Build a model with the random forest regression algorithm - PolarDB

Random forest regression is a PolarDB AI (Polar4AI) algorithm for predicting continuous numerical values. It builds multiple unrelated decision trees in parallel by randomly sampling data and features, then averages their outputs to produce a final prediction.

When to use this algorithm

Use random forest regression when the prediction target is a continuous number — such as a price, count, or score — and the dataset has tens of data dimensions and high accuracy requirements. For targets limited to a fixed set of categories, use a classification algorithm instead.

Example: Predict the hourly popularity of a social media topic. Input features include the number of discussion groups, participant count, and engagement level. The output is the average number of active discussion groups per hour — a positive floating-point value.

How it works

Randomly select samples and features from the training data.
Build multiple unrelated decision trees in parallel, each producing its own prediction.
Average the predictions of all trees to get the final regression output.

Using random selection for both samples and features reduces overfitting and improves generalization compared to a single decision tree.

Input requirements

Column	Required type	Notes
`x_cols` (feature columns)	Floating-point or integer	All feature columns must be numeric
`y_cols` (target column)	Floating-point or integer	The model predicts a continuous numeric value

Parameters

Pass parameters through the model_parameter option in a CREATE MODEL statement.

Parameter	Type	Default	Description
`n_estimators`	Positive integer	`100`	Number of decision trees. A higher value improves fitting.
`objective`	String	`mse`	Loss function used during training. Valid values: `mse` (mean squared error) and `mae` (mean absolute error).
`max_features`	String, integer, or float	`"sqrt"`	Maximum number of features considered at each split. See the table below for accepted values.
`max_depth`	Positive integer or `None`	`None`	Maximum depth of each tree. When set to `None`, the depth of the tree is not specified.
`n_jobs`	Positive integer	`4`	Number of parallel threads. A higher value speeds up model creation.
`random_state`	Positive integer	`1`	Random seed for reproducibility.

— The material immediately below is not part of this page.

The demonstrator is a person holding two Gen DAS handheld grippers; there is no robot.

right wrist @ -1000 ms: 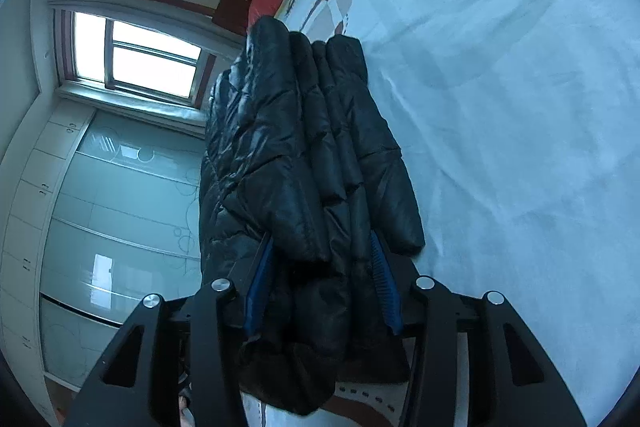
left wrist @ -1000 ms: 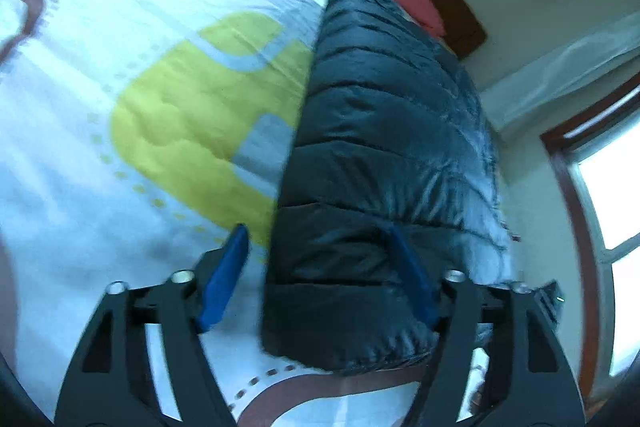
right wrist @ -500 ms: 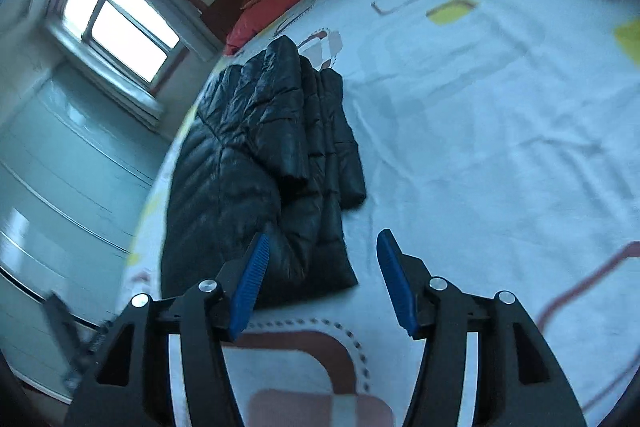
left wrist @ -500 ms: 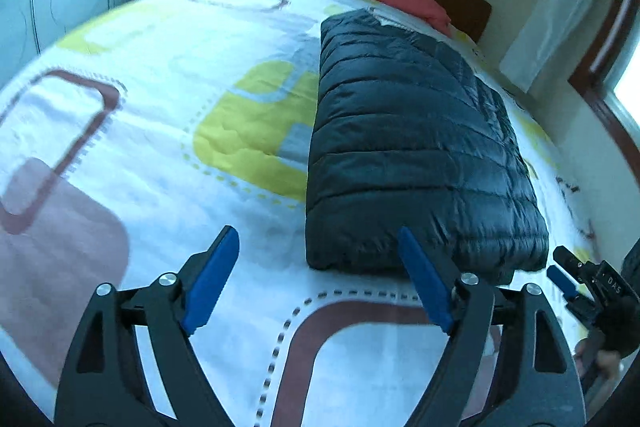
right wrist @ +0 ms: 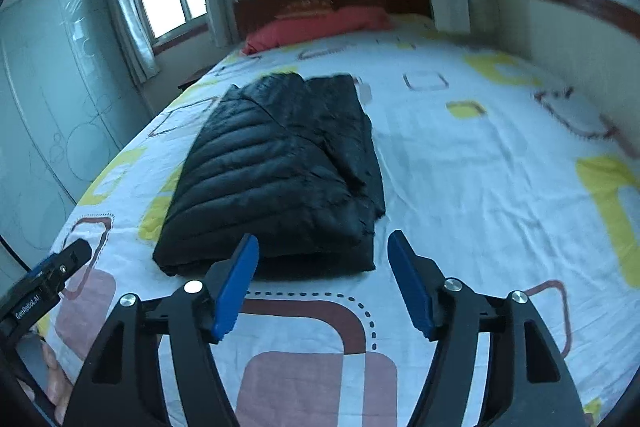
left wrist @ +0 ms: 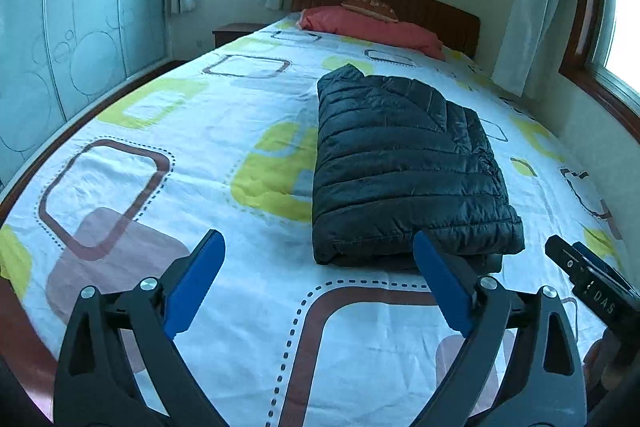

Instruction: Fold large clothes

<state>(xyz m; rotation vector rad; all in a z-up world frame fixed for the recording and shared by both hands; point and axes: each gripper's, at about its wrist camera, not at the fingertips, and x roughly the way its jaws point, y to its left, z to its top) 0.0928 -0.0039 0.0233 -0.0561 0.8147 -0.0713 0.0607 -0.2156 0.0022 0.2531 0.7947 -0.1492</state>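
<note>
Black puffer jacket (left wrist: 404, 167) sits folded into a compact block mid-frame on the patterned bedsheet (left wrist: 224, 115) — fold looks done, maybe one tidy left — left gripper (left wrist: 320, 283) and right gripper (right wrist: 322, 283) both opening, nothing between jaws.

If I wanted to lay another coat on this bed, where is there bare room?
Two wide bare patches of sheet: one between the folded black jacket and the wardrobe-side edge, another between it and the wall with the wood-framed window. The near strip is tighter, with both hand-held grippers over it. The red pillow fills the head end.
</note>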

Accepted values for max_features

Value	Maximum features used
`"sqrt"` (default)	`sqrt(n_features)`
`"log2"`	`log2(n_features)`
Integer	The specified integer, between `0` and `n_features` (inclusive)
Float	`max_features × n_features`

Examples

The following examples walk through the full workflow: create a model, evaluate it, then run predictions. All statements use the /*polar4ai*/ prefix to route the SQL to the Polar4AI engine.

Create a model

/*polar4ai*/CREATE MODEL randomforestreg1 WITH
( model_class = 'randomforestreg', x_cols = 'dx1,dx2', y_cols='y',
 model_parameter=(objective='mse')) AS (SELECT * FROM db4ai.testdata1);

Evaluate the model

Run EVALUATE to score the model against labeled data. The metrics='r2_score' option returns the R² (coefficient of determination), which measures how well the model explains variance in the target variable.

/*polar4ai*/SELECT dx1,dx2 FROM EVALUATE(MODEL randomforestreg1,
SELECT * FROM db4ai.testdata1 LIMIT 10) WITH
(x_cols = 'dx1,dx2',y_cols='y',metrics='r2_score');

Run predictions

/*polar4ai*/SELECT dx1,dx2 FROM
PREDICT(MODEL randomforestreg1, SELECT * FROM db4ai.testdata1 LIMIT 10)
WITH (x_cols = 'dx1,dx2');